In den ersten vier Runden des Turniers machte sich mein Schüler sehr gut und war in seiner Sektion bei den Führenden dabei. Dann kam er aber gegen einen stärkeren Gegner, der in seinem Alter und auch scharf auf den Ratingpreis war. Die Partie war sehr intensiv und beide Spieler kamen in Zeitnot. Ihr könnt euch jetzt schon denken, was passiert ist. Mein Schüler verlor die Partie. Ob er die Partie gewonnen hätte, wenn er meinen Ratschlag befolgt hätte, kann natürlich niemand wissen. Schlimmer als die Niederlage war aber, dass er sich nach dieser Niederlage total hängen lies (bei einem Open verliert jeder mal eine Partie - es kommt darauf an, wie man mit dieser Niederlage umgeht) und die nächsten Partien mit viel weniger Ehrgeiz anging, und schließlich ohne irgendeinen Preis gewonnen zu haben, das Turnier beendete.
Nach dem Turnier lud ich ihn zu einem gemeinsamen Essen mit meinen anderen Schülern ein. Auf dem Weg nach draußen sagte er, er hätte etwas vergessen und würde ins Restaurant nachkommen.
Unglücklicherweise hab ich ihn aber nie mehr gesehen.

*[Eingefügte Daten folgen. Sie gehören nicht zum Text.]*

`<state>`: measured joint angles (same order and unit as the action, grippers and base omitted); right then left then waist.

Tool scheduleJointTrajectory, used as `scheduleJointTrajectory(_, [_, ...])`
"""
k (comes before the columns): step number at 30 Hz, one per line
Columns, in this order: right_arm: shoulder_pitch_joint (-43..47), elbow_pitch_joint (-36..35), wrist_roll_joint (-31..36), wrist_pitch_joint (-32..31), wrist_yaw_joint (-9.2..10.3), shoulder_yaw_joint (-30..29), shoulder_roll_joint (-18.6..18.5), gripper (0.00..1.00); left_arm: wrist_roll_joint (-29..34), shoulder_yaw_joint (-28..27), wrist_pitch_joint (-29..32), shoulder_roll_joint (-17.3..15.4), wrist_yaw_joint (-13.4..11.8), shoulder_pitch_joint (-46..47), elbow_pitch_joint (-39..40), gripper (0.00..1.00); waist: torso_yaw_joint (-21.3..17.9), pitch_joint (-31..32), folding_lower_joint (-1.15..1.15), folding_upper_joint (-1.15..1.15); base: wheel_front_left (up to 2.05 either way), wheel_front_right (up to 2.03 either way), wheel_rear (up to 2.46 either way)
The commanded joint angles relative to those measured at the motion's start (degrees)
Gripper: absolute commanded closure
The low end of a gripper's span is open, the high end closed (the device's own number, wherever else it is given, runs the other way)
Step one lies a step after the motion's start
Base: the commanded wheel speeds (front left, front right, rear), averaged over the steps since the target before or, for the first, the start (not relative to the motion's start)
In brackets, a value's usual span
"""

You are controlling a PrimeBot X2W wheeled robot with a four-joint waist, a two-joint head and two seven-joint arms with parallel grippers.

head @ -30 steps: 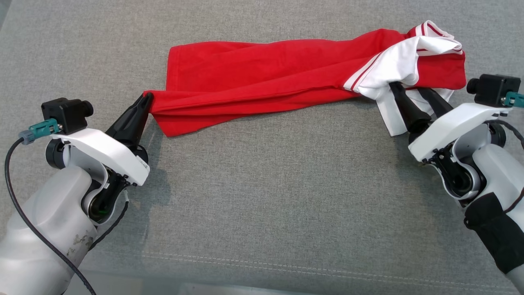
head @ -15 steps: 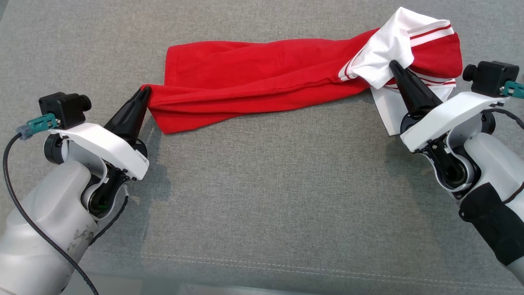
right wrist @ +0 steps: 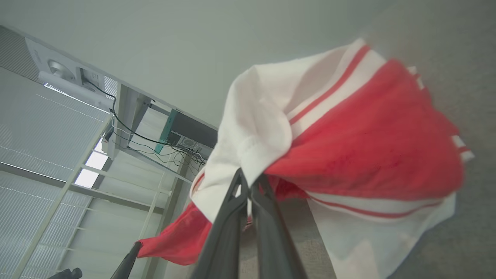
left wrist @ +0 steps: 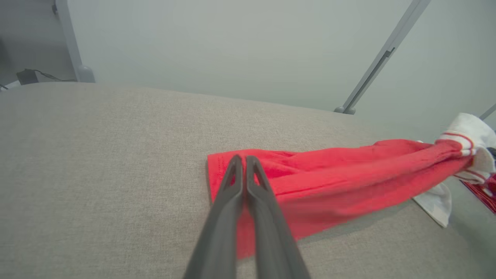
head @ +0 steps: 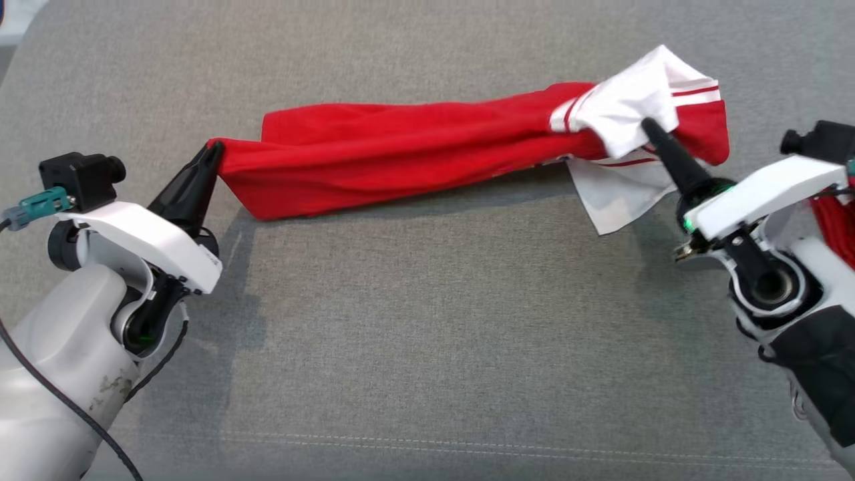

Ich behaupte jetzt nicht, dass es nur an der unterschiedlichen Extrazeit lag, die ihm das Preisgeld gekostet hat, denn ich bin ja kein Hellseher. Es ist aber trotzdem eine Tatsache, dass, wenn man für etwas trainiert, die Wettkampfbedingungen so gut wie möglich nachstellen sollte.
Kann zu viel Schnellschach schlecht für Dich sein?
Kann der Adrenalinrausch süchtig machen?
Zu viel Sauerstoff kann müde machen und zu viel Wasser zu trinken kann jemanden austrocknen lassen. Es können also alle Extreme schlecht für jemanden sein, aber das macht diese Dinge ja nicht grundsätzlich schlecht.
Ein weiterer interessanter Fakt über Schnellschach ist, dass es in den letzten 100 Jahren wohl nur einen Spitzenspieler gegeben hat, der Schnellpartien grundsätzlich abgelehnt hat: Mikhail Botvinnik. Der Weltmeister war immer stolz darauf, dass er behaupten konnte, in seinem ganzen Leben nur eine (!!!) Schnellschachpartie gespielt zu haben. Diese fand angeblich in einem Zug, auf der Anreise zu einem Turnier statt, und er wurde dazu von einem anderen Großmeister zu einer Schnellpartie überredet. Das war die einzige Schnellschachpartie seines Lebens und er sah Schnellschach offensichtlich als eine art Laster an. Alle anderen Topspieler spielten auf ihrem Weg zum Großmeister-Titel wahrscheindlich mehr Schnellschachpartien als die meisten normalen Spieler in ihrem ganzen Leben.
Ich bleibe also bei meiner (and Jen's) Aussage: Ja, wenn man es richtig macht, ist Schnellschach eine gute Sache.